敦煌への道は、北京から空路蘭州へ、蘭州から列車18時間で酒泉へ、酒泉かわ安西を経て、敦煌までジープの旅で、3日間、実に北京から5日間の旅だ。

この河西の地を一変させたのは、漢の武帝。武帝は衛青、雲去病の名将をして、匈奴を討たしめ、それを遠く西北方の追いやる。西域経営と対匈奴作戦の前進基地として、河西4郡を設けている。莫高窟には1千の石窟があったと記されている。今は492窟、まだまだこれから発見される。敦煌千仏洞を世界的に有名にしたおびただしい古文書、経巻類の詰まっていた17窟。

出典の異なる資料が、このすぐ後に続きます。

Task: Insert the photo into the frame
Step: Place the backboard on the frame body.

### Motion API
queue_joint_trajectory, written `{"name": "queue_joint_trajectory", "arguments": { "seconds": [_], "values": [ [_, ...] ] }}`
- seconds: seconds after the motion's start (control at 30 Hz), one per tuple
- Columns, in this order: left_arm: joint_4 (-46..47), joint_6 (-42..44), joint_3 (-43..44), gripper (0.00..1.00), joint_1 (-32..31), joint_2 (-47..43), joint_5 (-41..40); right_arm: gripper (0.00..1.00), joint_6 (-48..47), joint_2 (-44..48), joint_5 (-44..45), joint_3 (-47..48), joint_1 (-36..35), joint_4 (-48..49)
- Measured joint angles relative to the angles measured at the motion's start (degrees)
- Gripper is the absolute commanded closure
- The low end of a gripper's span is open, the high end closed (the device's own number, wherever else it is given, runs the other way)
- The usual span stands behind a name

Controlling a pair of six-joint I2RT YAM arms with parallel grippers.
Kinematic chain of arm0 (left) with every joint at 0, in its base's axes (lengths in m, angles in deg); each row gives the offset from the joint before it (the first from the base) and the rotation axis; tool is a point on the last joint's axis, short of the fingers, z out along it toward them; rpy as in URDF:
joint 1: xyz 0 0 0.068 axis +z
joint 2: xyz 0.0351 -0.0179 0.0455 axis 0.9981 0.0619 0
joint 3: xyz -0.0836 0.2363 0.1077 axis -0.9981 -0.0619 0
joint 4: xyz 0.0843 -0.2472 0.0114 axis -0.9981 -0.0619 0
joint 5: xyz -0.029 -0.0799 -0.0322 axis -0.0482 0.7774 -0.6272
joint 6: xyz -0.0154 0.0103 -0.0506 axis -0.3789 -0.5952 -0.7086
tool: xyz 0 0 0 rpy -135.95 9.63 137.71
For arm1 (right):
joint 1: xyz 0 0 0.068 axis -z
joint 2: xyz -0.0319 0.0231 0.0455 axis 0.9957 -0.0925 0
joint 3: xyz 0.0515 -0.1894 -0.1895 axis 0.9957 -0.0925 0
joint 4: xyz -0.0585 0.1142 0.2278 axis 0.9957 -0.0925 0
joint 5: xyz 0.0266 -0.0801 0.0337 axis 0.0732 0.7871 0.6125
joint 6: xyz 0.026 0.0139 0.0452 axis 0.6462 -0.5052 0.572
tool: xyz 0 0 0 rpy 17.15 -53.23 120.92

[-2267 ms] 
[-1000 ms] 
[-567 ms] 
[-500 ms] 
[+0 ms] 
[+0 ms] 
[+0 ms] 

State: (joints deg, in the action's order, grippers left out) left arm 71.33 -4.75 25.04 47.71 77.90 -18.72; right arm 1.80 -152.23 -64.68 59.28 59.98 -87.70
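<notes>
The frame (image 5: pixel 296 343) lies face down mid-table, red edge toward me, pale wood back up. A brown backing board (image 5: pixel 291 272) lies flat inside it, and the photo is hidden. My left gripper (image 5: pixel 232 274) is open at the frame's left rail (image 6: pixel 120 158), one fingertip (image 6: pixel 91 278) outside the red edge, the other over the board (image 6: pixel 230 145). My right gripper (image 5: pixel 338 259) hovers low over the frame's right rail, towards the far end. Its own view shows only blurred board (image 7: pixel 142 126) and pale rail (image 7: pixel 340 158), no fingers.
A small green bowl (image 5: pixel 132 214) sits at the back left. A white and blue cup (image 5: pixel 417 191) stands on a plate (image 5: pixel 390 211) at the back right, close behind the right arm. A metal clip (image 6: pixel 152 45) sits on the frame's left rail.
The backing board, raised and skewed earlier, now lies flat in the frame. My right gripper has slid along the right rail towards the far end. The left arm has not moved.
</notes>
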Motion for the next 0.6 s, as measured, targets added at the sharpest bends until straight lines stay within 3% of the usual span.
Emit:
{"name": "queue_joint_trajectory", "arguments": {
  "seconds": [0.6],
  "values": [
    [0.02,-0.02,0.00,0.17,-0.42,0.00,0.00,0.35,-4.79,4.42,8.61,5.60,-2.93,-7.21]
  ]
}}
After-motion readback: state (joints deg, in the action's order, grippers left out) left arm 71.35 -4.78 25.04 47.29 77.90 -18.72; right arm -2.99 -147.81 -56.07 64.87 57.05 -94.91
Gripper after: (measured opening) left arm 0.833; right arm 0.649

329窟「説法図」の壁画は、アメリカ美術史家ウォーナーによって、削り取られ、目下ボストン、ホッグ美術館にある。NHKは、映像にてこの壁画再構成を試みる。

同じく大英博物館には、スタインが持ち去った膨大な敦煌宝物が、ベルリン国立美術館にはル・コック等が持ち去った膨大なコレクションが、パリのギメ美術館には敦煌文書が、ウルミタージュ美術館コブロフが持ち去った壁画が貯蔵されている。

明らかに帝国主義の、中国蹂躙の歴史的証しである。

実は自分も、大谷探検隊が、敦煌莫高窟から持ち去った壁画を韓国国立博物館で見た。

また、上海博物館にもあった。自分もそうした意味では、敦煌の実物を2度見たことになる。

敦煌壁画と法隆寺壁画がどれほど文化史的に相通ずるものがあるか、それは1本の筆の動きからでも伺われる。西域芸術こそ、日本の芸術の泉である、自分はいつもそう思っている。